• **Exercise requirements**
The entries shown below are to be printed in full, unaltered.

(Dataset entries)

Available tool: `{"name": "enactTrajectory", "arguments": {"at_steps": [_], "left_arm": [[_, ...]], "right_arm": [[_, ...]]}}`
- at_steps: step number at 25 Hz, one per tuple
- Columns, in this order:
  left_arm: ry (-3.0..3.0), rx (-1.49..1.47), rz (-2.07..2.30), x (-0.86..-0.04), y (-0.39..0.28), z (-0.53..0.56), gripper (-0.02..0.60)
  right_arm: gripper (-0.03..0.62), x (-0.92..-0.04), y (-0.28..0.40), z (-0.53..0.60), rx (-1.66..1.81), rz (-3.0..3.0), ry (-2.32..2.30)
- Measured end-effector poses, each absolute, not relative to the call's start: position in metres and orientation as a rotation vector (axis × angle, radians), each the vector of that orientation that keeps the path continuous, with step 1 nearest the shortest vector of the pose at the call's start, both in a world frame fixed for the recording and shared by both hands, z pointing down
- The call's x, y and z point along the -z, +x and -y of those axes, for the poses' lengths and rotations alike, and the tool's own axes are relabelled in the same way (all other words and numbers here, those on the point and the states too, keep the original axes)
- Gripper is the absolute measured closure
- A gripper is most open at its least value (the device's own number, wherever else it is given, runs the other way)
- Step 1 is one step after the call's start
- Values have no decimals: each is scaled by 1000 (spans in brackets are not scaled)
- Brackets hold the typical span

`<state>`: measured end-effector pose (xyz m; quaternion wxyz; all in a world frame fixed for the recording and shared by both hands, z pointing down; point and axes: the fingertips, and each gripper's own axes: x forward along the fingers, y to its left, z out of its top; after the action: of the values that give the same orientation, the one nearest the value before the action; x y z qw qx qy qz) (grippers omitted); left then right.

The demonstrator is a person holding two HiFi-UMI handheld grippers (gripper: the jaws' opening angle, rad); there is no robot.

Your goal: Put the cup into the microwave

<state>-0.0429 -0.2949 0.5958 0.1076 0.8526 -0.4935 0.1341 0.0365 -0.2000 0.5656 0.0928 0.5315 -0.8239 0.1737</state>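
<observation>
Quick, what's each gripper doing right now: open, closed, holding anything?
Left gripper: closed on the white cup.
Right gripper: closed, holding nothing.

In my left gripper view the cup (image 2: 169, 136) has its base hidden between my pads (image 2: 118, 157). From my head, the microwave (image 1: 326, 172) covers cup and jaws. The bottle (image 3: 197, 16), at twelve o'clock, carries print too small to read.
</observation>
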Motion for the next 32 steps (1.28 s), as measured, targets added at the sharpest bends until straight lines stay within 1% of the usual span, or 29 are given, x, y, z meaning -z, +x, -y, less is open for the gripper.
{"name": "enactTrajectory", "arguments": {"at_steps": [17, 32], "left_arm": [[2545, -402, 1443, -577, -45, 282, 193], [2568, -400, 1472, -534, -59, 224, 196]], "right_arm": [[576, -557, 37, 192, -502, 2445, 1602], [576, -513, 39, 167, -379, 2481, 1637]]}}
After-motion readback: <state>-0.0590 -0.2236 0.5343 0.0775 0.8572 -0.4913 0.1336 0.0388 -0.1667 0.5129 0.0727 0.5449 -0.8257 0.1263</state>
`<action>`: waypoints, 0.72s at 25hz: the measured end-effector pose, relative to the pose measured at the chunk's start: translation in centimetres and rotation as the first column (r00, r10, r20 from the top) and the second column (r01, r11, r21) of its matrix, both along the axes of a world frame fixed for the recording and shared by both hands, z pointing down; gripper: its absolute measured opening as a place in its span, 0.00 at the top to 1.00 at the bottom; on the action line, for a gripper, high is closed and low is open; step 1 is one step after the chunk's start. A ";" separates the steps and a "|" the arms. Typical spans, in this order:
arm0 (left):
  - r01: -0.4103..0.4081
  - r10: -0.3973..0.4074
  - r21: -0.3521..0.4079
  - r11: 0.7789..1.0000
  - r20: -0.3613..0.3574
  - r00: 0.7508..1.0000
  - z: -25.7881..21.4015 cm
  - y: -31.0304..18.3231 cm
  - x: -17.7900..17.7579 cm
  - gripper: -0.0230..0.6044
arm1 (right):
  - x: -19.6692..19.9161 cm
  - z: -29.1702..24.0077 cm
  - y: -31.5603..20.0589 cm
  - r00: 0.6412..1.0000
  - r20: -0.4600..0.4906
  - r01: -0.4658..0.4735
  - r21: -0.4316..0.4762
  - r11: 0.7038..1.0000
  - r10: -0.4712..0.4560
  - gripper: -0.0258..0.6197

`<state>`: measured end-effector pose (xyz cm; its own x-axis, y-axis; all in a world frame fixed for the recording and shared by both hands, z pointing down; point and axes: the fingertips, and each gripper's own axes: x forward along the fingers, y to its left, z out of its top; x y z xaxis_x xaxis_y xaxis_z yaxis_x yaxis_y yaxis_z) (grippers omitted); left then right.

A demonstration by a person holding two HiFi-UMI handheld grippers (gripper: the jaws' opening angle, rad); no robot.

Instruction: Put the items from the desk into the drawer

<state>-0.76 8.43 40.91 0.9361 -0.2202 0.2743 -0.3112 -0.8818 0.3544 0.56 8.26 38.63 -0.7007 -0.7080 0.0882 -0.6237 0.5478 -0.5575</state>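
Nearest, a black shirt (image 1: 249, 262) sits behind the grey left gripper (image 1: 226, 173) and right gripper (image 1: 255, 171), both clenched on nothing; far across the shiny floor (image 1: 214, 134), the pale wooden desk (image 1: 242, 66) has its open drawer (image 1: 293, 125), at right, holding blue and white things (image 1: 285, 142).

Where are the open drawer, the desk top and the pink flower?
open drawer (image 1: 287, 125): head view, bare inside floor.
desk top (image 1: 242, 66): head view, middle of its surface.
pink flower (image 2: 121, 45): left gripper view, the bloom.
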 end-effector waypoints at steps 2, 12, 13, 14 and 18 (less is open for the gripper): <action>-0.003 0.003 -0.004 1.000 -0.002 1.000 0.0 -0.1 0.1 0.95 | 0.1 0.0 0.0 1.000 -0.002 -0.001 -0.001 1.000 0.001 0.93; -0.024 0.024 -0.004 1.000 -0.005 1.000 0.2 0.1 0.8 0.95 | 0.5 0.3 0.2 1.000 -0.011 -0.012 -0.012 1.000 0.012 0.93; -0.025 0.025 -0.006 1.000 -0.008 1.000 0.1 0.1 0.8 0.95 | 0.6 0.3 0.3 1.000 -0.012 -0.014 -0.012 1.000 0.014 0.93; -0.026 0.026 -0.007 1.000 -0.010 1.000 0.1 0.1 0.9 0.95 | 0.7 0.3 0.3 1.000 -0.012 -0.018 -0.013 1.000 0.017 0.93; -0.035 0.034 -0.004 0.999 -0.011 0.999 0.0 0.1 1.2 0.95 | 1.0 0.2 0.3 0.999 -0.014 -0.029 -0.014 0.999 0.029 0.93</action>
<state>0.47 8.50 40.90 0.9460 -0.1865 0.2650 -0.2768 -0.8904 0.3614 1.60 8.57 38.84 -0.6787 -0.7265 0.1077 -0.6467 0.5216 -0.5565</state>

• **Reply**
Available tool: `{"name": "enactTrajectory", "arguments": {"at_steps": [_], "left_arm": [[_, ...]], "right_arm": [[_, ...]]}}`
- at_steps: step number at 25 Hz, one per tuple
- Columns, in this order:
  left_arm: ry (-3.0..3.0), rx (-1.49..1.47), rz (-2.07..2.30), x (-0.86..-0.04), y (-0.39..0.28), z (-0.53..0.56), gripper (-0.02..0.60)
  right_arm: gripper (-0.03..0.62), x (-0.92..-0.04), y (-0.28..0.40), z (-0.53..0.60), rx (-1.66..1.81), rz (-3.0..3.0), ry (-2.32..2.30)
- Measured end-effector poses, each absolute, not relative to the call's start: position in metres and orientation as a rotation vector (axis × angle, radians), each the vector of that orientation that keeps the path continuous, with step 1 nearest the shortest vector of the pose at the call's start, both in a world frame fixed for the recording and shared by both hands, z pointing down
- The call's x, y and z point along the -z, +x and -y of those axes, for the poses' lengths and rotations alike, and the tool's own axes are relabelled in the same way (all other words and numbers here, those on the point and the states too, keep the original axes)
- Gripper is the absolute measured closure
- A gripper is most open at its least value (the device's own number, wherever else it is given, runs the other way)
- Step 1 is one step after the call's start
- Values have no decimals: each is scaled by 1000 (spans in brackets are not scaled)
- Brackets hold the typical span

`<state>`: measured end-effector pose (xyz m; quaternion wxyz; all in a world frame fixed for the recording and shared by both hands, z pointing down; point and axes: the fingertips, and each gripper's own axes: x forward along the fingers, y to its left, z out of its top; after the action: of the values that give the same orientation, the one nearest the value before the action; x y z qw qx qy qz) (grippers omitted); left then right.

The demonstrator is a person holding two HiFi-UMI handheld grippers (gripper: the jaws' opening angle, rad); there is no robot.

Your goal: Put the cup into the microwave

<state>-0.0429 -0.2949 0.5958 0.1076 0.8526 -0.4935 0.1341 0.0365 -0.2000 0.5656 0.0928 0.5315 -0.8239 0.1737</state>
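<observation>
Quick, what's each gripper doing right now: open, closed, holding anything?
Left gripper: closed on the white cup.
Right gripper: closed, holding nothing.

In my left gripper view the cup (image 2: 169, 136) has its base hidden between my pads (image 2: 118, 157). From my head, the microwave (image 1: 326, 172) covers cup and jaws. The bottle (image 3: 197, 16), at twelve o'clock, carries print too small to read.
</observation>
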Motion for the next 32 steps (1.28 s), as measured, targets added at the sharpest bends until straight lines stay within 1% of the usual span, or 29 are given, x, y, z meaning -z, +x, -y, less is open for the gripper.
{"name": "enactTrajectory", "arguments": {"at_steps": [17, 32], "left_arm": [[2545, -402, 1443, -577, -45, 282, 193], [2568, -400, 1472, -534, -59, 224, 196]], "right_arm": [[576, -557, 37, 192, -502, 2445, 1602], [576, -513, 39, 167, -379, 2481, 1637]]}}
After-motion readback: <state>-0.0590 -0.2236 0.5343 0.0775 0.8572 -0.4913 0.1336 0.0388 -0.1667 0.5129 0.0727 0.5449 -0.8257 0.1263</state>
`<action>`: waypoints, 0.72s at 25hz: the measured end-effector pose, relative to the pose measured at the chunk's start: translation in centimetres and rotation as the first column (r00, r10, r20 from the top) and the second column (r01, r11, r21) of its matrix, both along the axes of a world frame fixed for the recording and shared by both hands, z pointing down; gripper: its absolute measured opening as a place in its span, 0.00 at the top to 1.00 at the bottom; on the action line, for a gripper, high is closed and low is open; step 1 is one step after the chunk's start. A ";" separates the steps and a "|" the arms. Typical spans, in this order:
arm0 (left):
  - r01: -0.4103..0.4081
  - r10: -0.3973..0.4074
  - r21: -0.3521..0.4079
  - r11: 0.7789..1.0000
  - r20: -0.3613..0.3574
  - r00: 0.7508..1.0000
  - z: -25.7881..21.4015 cm
  - y: -31.0304..18.3231 cm
  - x: -17.7900..17.7579 cm
  - gripper: -0.0230..0.6044
arm1 (right):
  - x: -19.6692..19.9161 cm
  - z: -29.1702..24.0077 cm
  - y: -31.5603..20.0589 cm
  - r00: 0.6412..1.0000
  - r20: -0.4600..0.4906
  - r01: -0.4658..0.4735
  - r21: -0.4316..0.4762
  - r11: 0.7038..1.0000
  - r10: -0.4712..0.4560
  - gripper: -0.0258..0.6197

`<state>`: measured end-effector pose (xyz cm; its own x-axis, y-axis; all in a world frame fixed for the recording and shared by both hands, z pointing down; point and axes: the fingertips, and each gripper's own axes: x forward along the fingers, y to its left, z out of its top; x y z xaxis_x xaxis_y xaxis_z yaxis_x yaxis_y yaxis_z) (grippers omitted); left then right.

A demonstration by a person holding two HiFi-UMI handheld grippers (gripper: the jaws' opening angle, rad); no robot.

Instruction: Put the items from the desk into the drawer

<state>-0.76 8.43 40.91 0.9361 -0.2202 0.2743 -0.3112 -0.8818 0.3544 0.56 8.26 38.63 -0.7007 -0.7080 0.0882 -0.6237 0.5478 -0.5575</state>
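Nearest, a black shirt (image 1: 249, 262) sits behind the grey left gripper (image 1: 226, 173) and right gripper (image 1: 255, 171), both clenched on nothing; far across the shiny floor (image 1: 214, 134), the pale wooden desk (image 1: 242, 66) has its open drawer (image 1: 293, 125), at right, holding blue and white things (image 1: 285, 142).

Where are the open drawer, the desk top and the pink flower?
open drawer (image 1: 287, 125): head view, bare inside floor.
desk top (image 1: 242, 66): head view, middle of its surface.
pink flower (image 2: 121, 45): left gripper view, the bloom.
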 end-effector waypoints at steps 2, 12, 13, 14 and 18 (less is open for the gripper): <action>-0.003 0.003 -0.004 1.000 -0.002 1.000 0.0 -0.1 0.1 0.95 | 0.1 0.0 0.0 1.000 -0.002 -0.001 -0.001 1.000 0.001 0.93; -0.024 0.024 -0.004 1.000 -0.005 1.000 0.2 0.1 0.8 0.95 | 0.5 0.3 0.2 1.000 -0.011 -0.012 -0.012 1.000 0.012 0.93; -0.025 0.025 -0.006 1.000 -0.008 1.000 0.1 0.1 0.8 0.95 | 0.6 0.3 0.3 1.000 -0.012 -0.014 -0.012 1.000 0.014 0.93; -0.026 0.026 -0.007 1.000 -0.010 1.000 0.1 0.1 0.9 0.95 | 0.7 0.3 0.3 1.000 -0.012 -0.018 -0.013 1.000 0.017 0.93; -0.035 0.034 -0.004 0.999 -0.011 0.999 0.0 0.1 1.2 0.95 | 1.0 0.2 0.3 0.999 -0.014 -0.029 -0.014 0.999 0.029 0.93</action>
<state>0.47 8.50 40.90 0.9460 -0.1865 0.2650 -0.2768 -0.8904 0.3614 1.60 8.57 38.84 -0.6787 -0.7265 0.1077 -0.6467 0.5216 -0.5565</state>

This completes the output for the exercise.